Dans la commission qui doit identifier et sélectionner les futurs cadres hospitaliers, il y a 32 hommes et aucune femme. » Là, j’ai compris qu’il y avait un grave dysfonctionnement « , elle se souviens. Une fois nommée professeur, elle sent immédiatement un changement de comportement à son égard de la part de ses collègues masculins.
« J’aimerais la voir avec des bottes et un fouet »
» Du jour au lendemain, alors que je fais le même métier, alors que je prescris les mêmes choses, le titre les rend fouselle dit. Et je ressens une immense agressivité de la part de mes collègues. Les hommes ne supportaient pas d’avoir une femme au-dessus d’eux hiérarchiquement. » Elle va alors vivre ce qu’elle décrit comme quatre années de harcèlement.
Elle tente alors de demander de l’aide au représentant des médecins de l’hôpital. » En sortant de son bureau, il dit à un de mes collègues : « Je la voyais avec des bottes et un fouet. » Je me suis effondré. Je suis venu pour un problème grave et, dans mon dos, cette remarque a été faite, donc ma parole n’a pas été prise au sérieux. »elle se souvient dans Paris-Matchoù elle parle du même épisode.
Ces quatre années de harcèlement auront raison de sa vocation. » Je pensais que j’allais mourir. C’était une telle violence, une telle exclusion. J’étais épuisé, elle témoigne dans le documentaire. Si je n’avais pas eu d’enfants, à cette époque-là… j’étais vraiment pré-suicidaire. Cela devenait tellement fou que j’ai décidé de quitter mon travail de médecin. » L’ancien ministre n’est pas le seul à avoir quitté le domaine médical en raison de son ambiance particulièrement sexiste.
Bizutage, rites initiatiques et fresques pornographiques
Tout au long du documentaire, ce sont des infirmières, des médecins, des aides-soignantes et des étudiants en médecine qui témoignent de violences sexistes et/ou sexuelles à l’hôpital ou pendant leurs études.
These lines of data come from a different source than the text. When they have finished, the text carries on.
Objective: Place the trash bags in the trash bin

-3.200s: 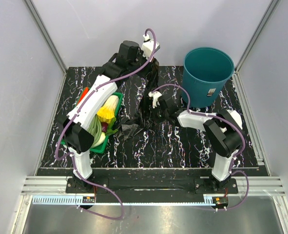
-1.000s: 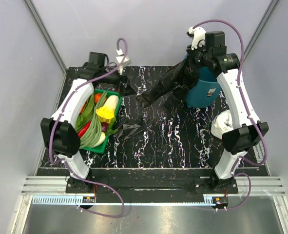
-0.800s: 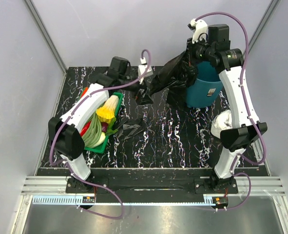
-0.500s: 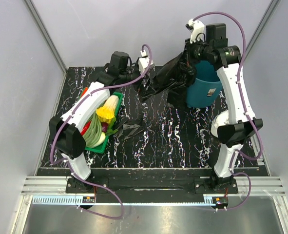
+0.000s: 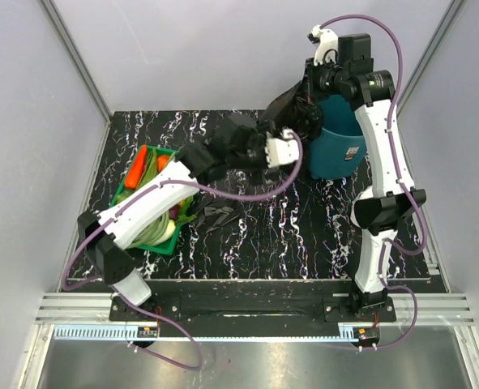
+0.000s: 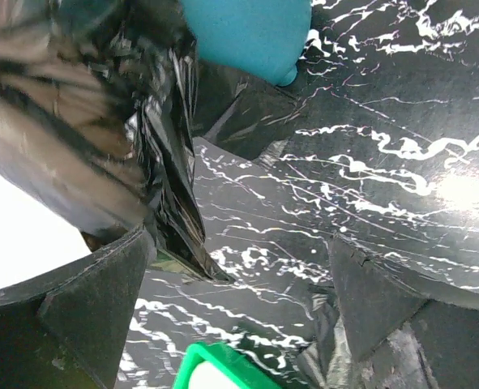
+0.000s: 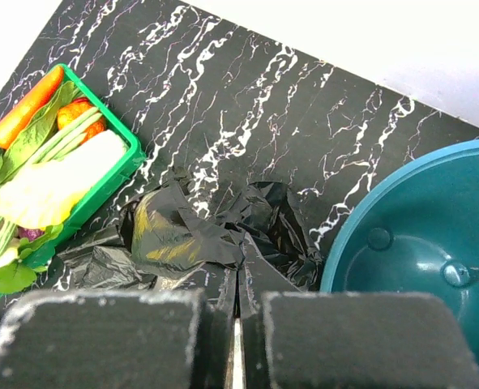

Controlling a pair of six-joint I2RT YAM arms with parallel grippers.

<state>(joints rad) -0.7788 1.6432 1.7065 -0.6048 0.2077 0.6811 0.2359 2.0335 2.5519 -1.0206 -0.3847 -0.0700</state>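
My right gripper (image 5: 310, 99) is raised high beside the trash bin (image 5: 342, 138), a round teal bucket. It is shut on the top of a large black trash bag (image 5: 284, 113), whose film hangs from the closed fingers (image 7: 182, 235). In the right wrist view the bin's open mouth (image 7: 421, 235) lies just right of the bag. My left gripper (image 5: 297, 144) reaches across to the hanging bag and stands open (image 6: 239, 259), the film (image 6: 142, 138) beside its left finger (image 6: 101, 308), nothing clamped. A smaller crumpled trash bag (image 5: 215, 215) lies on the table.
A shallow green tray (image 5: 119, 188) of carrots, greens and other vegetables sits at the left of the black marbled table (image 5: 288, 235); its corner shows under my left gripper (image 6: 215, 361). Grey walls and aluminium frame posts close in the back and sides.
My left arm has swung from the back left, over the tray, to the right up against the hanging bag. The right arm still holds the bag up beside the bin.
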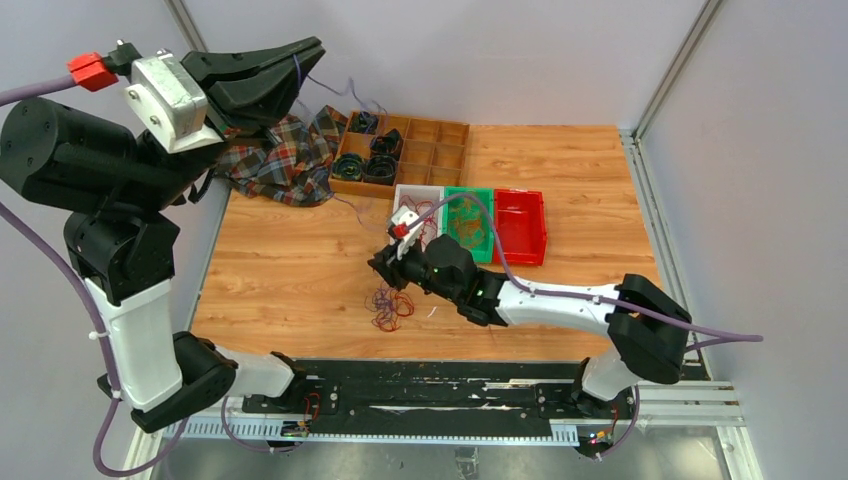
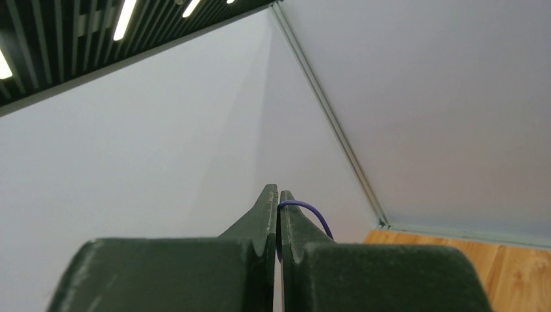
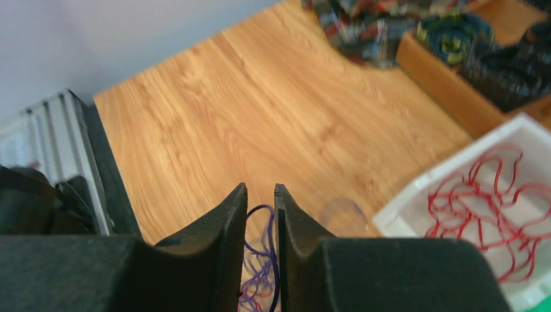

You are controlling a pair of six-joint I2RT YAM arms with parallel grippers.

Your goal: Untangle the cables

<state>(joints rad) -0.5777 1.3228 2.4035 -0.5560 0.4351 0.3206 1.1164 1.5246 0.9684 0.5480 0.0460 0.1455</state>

Il y a Nathalie, infirmière de bloc opératoire, qui a été harcelée pendant deux ans par un supérieur et qui n’a pas été soutenue par la direction de l’hôpital lorsqu’elle a dénoncé les faits.
Il y a Camille, cette femme médecin qui a vu le plafond de verre s’abattre sur elle le jour où elle a eu des enfants. » On m’a fait comprendre très subtilement qu’avoir des enfants, c’était bien, mais que si je ne voulais pas être aussi disponible qu’avant, c’était mon problème. Et que je devais juste mieux m’organiser « , elle se souviens. Rien n’est fait pour lui faciliter la tâche, au point qu’elle finit par perdre 10 kg et être à son tour hospitalisée.
L’enquête raconte aussi les soirées étudiantes, l’esprit » carabine » des salles de garde, initialement destinées à permettre au personnel médical d’évacuer le stress et les émotions auxquels il est confronté dans son travail. Sauf que bizutage, rites d’initiation en forêt, fresques pornographiques et humour dit « d’écolier », qui se transmettent de génération en génération de médecins, ne sont plus perçus de la même manière en 2024.
Un examen vaginal sur une patiente endormie
On retrouve également Marine Ltemporel, Miss France 2013. Aujourd’hui médecin généraliste et chroniqueuse santé dans Télématinelle raconte notamment les abus dont elle a été témoin lors de ses études, comme un toucher vaginal pratiqué sur une patiente endormie.
Tous ces témoignages s’ajoutent aux voix du mouvement #MeTooHopital, dont la murmure est devenue de plus en plus forte ces derniers mois. Mi-mars, Karine Lacombe, chef du service hospitalier des maladies infectieuses à l’hôpital Saint-Antoine à Paris, accusait le célèbre urgentiste Patrick Pelloux de « harcèlement sexuel et moral « .
Des accusations démenties par le médecin, mais qui semblent avoir libéré la parole. Voyons ce qu’il en sera désormais, comme dans tous les secteurs où #MeToo a évoqué le sujet des violences sexistes et sexuelles.